Latest coronavirus stories


Earlier, Patrick Roach, general secretary of the NASUWT teaching union, said they needed to see "unequivocal guidance" from the government that schools could be made "Covid secure" and reopening would not put public health at risk.

"We are continuing to say to government, but also to schools and employers, that we are here, we want to work with those employers to put plans in place to see whether schools can be ready for re-opening from June 1," he told the BBC Radio 4 Today programme.

"We want schools to be re-opened, we want children to be safe and we want staff to be safe.

"It is not a zero sum game here. It is about ensuring that we get back to a place where we can return to some form of normality."

The number of deaths involving Covid-19 in the UK has now passed 41,500, according to the latest available data from authorities.

So far 38,856 deaths have been registered in the UK where Covid-19 was mentioned on the death certificate, including suspected cases.

A further 2,676 hospital patients in England who had tested positive for Covid-19 died between 2 May and 15 May, according to figures published today by NHS England - which, together with the total figure of 38,856 registered deaths, indicates the overall death toll for the UK has now passed 41,500.

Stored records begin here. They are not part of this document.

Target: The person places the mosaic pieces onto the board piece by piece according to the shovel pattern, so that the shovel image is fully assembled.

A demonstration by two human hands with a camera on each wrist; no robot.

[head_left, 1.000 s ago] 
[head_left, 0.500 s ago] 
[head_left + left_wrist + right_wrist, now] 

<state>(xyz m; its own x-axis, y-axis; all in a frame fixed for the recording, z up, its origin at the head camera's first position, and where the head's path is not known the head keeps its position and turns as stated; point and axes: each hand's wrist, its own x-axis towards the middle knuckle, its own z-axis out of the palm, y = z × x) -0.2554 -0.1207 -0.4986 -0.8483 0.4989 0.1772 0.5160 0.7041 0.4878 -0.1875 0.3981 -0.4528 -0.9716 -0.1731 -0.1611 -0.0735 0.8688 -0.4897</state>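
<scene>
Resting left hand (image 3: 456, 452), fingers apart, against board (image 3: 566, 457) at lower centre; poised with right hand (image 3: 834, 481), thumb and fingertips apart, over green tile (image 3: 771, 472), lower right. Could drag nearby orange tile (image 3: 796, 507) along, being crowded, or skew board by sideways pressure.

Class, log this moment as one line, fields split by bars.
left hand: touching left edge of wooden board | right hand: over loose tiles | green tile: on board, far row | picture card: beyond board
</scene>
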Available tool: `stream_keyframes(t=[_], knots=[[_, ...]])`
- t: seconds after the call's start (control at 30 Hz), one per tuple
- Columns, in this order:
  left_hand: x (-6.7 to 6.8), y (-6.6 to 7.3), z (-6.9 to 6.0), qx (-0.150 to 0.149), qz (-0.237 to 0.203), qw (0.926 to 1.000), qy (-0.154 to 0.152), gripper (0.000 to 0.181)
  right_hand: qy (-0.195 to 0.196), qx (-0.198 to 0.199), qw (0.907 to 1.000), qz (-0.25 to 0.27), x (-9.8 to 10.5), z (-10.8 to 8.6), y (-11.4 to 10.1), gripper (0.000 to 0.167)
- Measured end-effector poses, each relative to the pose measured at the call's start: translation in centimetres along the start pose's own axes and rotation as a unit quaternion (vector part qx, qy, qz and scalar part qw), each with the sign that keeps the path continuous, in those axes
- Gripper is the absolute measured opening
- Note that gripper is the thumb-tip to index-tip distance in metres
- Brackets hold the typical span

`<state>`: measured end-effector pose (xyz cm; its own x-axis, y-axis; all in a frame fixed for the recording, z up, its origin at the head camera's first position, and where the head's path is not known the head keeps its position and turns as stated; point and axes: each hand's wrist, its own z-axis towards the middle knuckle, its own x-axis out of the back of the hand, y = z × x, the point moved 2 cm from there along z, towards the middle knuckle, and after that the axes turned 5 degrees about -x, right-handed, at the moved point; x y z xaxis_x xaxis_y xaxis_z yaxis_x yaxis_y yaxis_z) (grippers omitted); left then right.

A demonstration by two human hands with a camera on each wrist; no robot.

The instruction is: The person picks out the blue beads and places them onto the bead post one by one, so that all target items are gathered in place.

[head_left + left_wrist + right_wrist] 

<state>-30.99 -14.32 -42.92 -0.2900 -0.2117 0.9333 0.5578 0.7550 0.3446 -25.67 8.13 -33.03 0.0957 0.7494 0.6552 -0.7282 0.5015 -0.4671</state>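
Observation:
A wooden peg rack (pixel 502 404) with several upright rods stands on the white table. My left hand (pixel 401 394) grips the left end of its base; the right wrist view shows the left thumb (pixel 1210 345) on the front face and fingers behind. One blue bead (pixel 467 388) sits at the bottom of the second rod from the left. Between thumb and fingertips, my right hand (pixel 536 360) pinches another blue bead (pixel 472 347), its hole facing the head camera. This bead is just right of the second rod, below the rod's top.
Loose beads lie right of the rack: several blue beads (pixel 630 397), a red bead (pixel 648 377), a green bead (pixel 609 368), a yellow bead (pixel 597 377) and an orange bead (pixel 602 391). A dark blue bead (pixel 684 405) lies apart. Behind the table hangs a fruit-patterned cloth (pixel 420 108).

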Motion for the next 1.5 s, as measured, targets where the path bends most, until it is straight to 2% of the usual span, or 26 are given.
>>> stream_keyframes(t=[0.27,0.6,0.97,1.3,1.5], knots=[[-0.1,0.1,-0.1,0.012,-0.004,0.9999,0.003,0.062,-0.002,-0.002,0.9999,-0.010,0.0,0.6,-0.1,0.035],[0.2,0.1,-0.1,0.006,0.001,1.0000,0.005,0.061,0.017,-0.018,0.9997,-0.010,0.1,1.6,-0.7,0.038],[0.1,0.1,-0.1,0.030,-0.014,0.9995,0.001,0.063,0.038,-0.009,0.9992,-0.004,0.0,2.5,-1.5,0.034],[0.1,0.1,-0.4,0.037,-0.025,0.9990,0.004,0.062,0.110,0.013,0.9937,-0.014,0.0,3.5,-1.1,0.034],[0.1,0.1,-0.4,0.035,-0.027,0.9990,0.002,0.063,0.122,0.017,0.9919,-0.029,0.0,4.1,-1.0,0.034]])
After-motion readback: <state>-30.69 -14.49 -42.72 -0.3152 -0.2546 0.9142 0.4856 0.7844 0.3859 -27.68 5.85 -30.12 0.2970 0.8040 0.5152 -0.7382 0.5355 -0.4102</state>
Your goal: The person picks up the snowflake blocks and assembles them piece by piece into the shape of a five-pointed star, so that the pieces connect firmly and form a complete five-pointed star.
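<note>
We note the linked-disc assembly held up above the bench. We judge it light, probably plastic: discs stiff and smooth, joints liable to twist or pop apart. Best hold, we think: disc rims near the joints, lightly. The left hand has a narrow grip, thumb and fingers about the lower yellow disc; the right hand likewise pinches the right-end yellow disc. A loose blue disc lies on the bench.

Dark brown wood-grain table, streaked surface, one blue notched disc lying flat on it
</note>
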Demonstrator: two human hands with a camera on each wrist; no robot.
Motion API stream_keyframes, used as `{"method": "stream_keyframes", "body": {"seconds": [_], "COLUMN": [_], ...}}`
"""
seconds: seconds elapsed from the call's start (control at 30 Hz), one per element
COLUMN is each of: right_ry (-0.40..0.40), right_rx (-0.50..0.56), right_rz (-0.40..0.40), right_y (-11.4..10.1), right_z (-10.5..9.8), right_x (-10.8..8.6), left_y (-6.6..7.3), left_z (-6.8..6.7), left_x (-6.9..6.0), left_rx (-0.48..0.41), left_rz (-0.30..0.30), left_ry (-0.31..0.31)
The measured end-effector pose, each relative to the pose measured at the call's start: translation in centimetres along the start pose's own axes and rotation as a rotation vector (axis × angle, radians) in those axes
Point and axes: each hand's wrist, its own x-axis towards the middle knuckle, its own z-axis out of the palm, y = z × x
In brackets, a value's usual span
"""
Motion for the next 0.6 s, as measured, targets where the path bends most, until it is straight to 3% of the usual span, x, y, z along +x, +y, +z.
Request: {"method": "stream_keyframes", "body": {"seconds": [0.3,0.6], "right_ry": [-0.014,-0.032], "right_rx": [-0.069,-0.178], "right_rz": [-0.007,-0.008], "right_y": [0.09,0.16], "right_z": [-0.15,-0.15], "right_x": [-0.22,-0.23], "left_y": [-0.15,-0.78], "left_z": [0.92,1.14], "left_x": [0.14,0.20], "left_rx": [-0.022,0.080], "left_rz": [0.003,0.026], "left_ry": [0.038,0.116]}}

The number of people who have died after being tested positive for coronavirus in Northern Ireland has risen to 473 after a further four deaths were reported by the Department of Health today.

Another 40 positive cases of Covid-19 were confirmed in the region, taking the total since the outbreak began to 4,357.

A total of 2,094 patients have died in Scotland after testing positive for coronavirus, up by 41 from 2,053 yesterday, according to latest Scottish Government statistics.

In total 14,447 have tested positive for the virus, up 187 from 14,260, figures showed.

A further 18 people have died after testing positive for coronavirus in Wales, taking the total number of deaths there to 1,191, health officials said.

Public Health Wales said a further 183 people had tested positive for coronavirus, bringing the total number of confirmed cases to 12,142.

Meanwhile several people have been taken away in handcuffs during protests against the coronavirus lockdown.

Around 50 people defied social distancing to gather close together at Speaker's Corner in Hyde Park, west London, holding placards with slogans like "anti-vax deserves a voice" and "freedom over fear".

Dozens of police officers, including some mounted on horseback, patrolled the protest, issuing several fines and arresting at least six people.

A flyer advertising the protest called for "no to mandatory vaccines, no to the new normal, and no to the unlawful lockdown".

Scotland Yard said that as of 2pm on Saturday, six people were arrested in the Hyde Park area.

A separate protest in Southampton saw around a dozen protesters gather on Southampton Common, holding placards saying "Stop the Lies", "Say no to tyranny" and "Fight 4 Freedom".

One protester, Dee, who did not wish to give her surname, said her job in the hair and beauty industry had been hit by the crisis.

She told PA: "I am here because I am worried about civil liberties being taken away.

"Reading the coronavirus act that has gone through Parliament, it seems there are changes being made which infringe our freedom.

"And I am worried the media has run away with the Covid-19 thing and blown it all out of proportion."